Published online 2010 Mar 30. doi:  10.4056/sigs.811799
PMCID: PMC3035275

Complete genome sequence of Sebaldella termitidis type strain (NCTC 11300T)


Sebaldella termitidis (Sebald 1962) Collins and Shah 1986, is the only species in the genus Sebaldella within the fusobacterial family ‘Leptotrichiaceae. The sole and type strain of the species was first isolated about 50 years ago from intestinal content of Mediterranean termites. The species is of interest for its very isolated phylogenetic position within the phylum Fusobacteria in the tree of life, with no other species sharing more than 90% 16S rRNA sequence similarity.
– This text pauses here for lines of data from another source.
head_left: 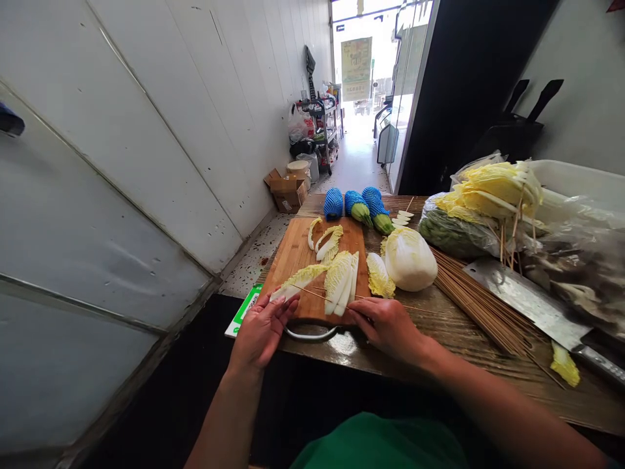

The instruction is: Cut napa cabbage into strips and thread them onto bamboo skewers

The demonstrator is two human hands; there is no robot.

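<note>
My left hand (266, 326) is closed on the stem end of a napa cabbage leaf strip (303, 278), at the left front of the wooden cutting board (280, 257). Two thin bamboo skewers (312, 293) run from that strip into several cabbage pieces (338, 283) threaded side by side. Closed by the right end of these pieces, my right hand (383, 322) holds the skewers, whose tails stick out to the right. More cut leaf pieces (329, 241) lie farther back on the board. Right of the board sit a loose leaf (379, 276) and a cabbage head (410, 258).
A cleaver (532, 303) lies on the right beside a heap of bare skewers (473, 299). Behind it, skewered cabbage (498, 189) rests on bagged greens (446, 228). Zucchini in blue foam nets (375, 203) line the board's back edge. A white wall (122, 163) stands left.
</note>
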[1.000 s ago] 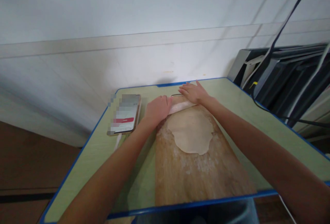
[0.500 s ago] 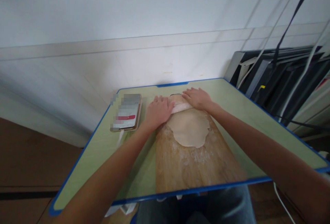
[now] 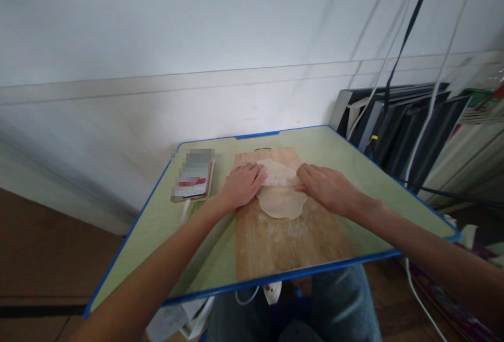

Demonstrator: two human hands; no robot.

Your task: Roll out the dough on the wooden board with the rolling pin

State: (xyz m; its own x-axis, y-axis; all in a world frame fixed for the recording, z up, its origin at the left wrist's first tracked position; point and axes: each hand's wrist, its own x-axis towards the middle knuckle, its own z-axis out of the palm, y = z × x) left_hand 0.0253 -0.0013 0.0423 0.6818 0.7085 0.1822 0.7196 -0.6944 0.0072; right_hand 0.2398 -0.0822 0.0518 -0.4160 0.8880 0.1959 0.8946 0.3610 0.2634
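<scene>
A flour-covered rolling pin (image 3: 280,180) lies crosswise over a thin, flattened sheet of dough (image 3: 282,204). My left hand (image 3: 244,183) rests over the pin's left end, fingers bent across it. At the other end, my right hand (image 3: 321,185) has its fingers curled round the pin. Dough shows on both the far and the near side of the pin. Beneath it is a wooden board (image 3: 291,247) dusted with flour on its near half.
The board stands on a green folding table (image 3: 157,237) with a blue edge, against a white wall. A phone (image 3: 193,174) with a white cable lies left of the board. Dark flat panels (image 3: 409,132) lean at the right, with cables hanging before them.
Both hands have drawn the rolling pin nearer across the dough, and more of the dough and board shows beyond it. My right hand's fingers have curled in. The view has shifted slightly.
</scene>
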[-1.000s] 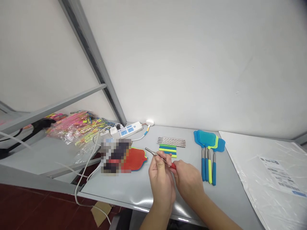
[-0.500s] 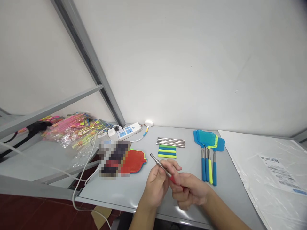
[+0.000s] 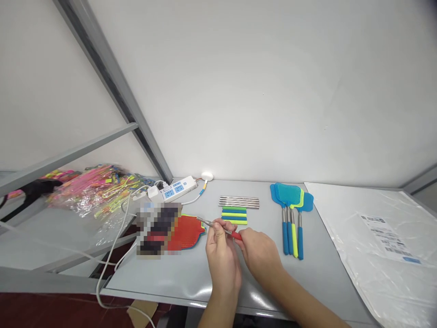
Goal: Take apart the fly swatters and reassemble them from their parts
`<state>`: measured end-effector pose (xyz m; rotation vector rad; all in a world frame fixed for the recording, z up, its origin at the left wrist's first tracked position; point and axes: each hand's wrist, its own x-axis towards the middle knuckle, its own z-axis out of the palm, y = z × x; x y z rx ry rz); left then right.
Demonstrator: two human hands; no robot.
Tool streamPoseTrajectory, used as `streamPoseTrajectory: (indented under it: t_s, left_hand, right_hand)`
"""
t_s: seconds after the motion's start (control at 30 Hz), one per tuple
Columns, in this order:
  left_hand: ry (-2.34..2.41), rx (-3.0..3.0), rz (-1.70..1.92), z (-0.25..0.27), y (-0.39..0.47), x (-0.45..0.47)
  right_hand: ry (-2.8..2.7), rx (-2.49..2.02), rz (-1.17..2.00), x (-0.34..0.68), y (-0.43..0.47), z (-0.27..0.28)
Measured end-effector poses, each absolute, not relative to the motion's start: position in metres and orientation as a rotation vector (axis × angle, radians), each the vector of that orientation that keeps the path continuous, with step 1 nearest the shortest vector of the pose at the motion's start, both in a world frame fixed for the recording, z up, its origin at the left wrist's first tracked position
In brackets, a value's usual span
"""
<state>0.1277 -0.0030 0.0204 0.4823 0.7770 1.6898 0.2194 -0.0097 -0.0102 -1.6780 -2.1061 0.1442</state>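
Observation:
My left hand (image 3: pixel 222 255) is closed around a silver metal rod (image 3: pixel 207 222), whose bare tip points up and left toward the stack of swatter heads. My right hand (image 3: pixel 261 253) grips the red handle sleeve (image 3: pixel 236 235) at the rod's other end; most of the sleeve is hidden by the fingers. Just beyond my hands lie several metal rods (image 3: pixel 239 202) side by side, with green, blue and yellow handle sleeves (image 3: pixel 234 215) below them. To the left is a stack of swatter heads (image 3: pixel 187 233), a red one on top. Several assembled fly swatters (image 3: pixel 290 196), blue and yellow, lie to the right.
A power strip (image 3: pixel 175 189) with cables stands at the back left, near a blurred-out patch. Bagged colourful items (image 3: pixel 99 184) sit beyond the grey metal frame (image 3: pixel 119 86). A white plastic package (image 3: pixel 378 237) covers the table's right side.
The rod now lies flatter, its tip farther left. My right hand has turned so its back faces up over the red sleeve. The camera view has shifted slightly.

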Motion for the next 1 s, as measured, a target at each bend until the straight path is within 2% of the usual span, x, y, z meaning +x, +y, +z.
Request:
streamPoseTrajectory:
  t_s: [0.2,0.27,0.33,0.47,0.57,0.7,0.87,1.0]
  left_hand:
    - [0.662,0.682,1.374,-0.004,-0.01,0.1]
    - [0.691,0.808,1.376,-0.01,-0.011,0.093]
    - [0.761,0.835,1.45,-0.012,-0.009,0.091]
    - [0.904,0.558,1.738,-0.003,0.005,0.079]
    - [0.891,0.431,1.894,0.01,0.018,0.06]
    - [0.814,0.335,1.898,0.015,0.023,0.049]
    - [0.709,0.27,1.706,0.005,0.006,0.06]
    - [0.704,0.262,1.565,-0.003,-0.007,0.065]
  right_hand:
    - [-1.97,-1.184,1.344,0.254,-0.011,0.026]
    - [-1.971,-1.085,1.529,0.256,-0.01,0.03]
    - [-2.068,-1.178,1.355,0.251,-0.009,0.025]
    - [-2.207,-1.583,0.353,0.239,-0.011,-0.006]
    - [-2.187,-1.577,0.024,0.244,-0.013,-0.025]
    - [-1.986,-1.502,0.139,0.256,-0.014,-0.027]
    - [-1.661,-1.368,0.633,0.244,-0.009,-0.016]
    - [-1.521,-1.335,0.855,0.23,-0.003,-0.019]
The 4,486,650 bp long genome with its 4,210 protein-coding and 54 RNA genes is part of the Genomic Encyclopedia of Bacteria and Archaea project.

Keywords: anaerobic, mesophile, nonmotile, non-sporeforming, Gram-negative, termite intestine, ‘Fusobacteria’, ‘Leptotrichiaceae’, GEBA


Strain NCTC 11300T (= ATCC 33386TM = NCTC 11300) is the type strain of the species Sebaldella termitidis [1]. The strain was first isolated from posterior intestinal content of Reticulitermes lucifugus (Mediterranean termites) by the French microbiologist Madeleine Sebald [1,2], and was initially classified as Bacteroides termitidis [3]. The unusually low G+C content, as well as biochemical features which did not correspond to those known for the other members of the genus Bacteroides [4], and the subsequently described novel 16S rRNA sequences [5] made the position of B. termitidis within the genus Bacteroides appear controversial, and guided Collins and Shah in 1986 to reclassify B. termitidis as the type strain of the novel genus Sebaldella [1]. Here we present a summary classification and a set of features for S. termitidis NCTC 11300T, together with the description of the complete genomic sequencing and annotation.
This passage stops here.